About this task
Reproduce the lines of the listing exactly, beginning at the top, until the line with "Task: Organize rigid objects" has been reproduced too.

Stored data
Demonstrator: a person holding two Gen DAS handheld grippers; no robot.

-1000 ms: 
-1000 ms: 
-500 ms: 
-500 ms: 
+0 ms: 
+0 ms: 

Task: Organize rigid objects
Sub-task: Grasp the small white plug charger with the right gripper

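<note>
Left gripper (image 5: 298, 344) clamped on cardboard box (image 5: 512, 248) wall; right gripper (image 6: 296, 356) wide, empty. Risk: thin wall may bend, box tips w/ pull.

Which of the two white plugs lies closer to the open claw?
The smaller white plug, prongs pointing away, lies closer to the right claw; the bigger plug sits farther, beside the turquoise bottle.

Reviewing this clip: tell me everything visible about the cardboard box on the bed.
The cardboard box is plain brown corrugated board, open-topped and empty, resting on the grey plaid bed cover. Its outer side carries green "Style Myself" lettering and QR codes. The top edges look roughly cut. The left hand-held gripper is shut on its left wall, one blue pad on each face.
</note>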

Written solution
Demonstrator: a person holding two Gen DAS handheld grippers; no robot.

-1000 ms: 
-1000 ms: 
-500 ms: 
-500 ms: 
+0 ms: 
+0 ms: 

Task: Organize rigid objects

No further output is expected for this exercise.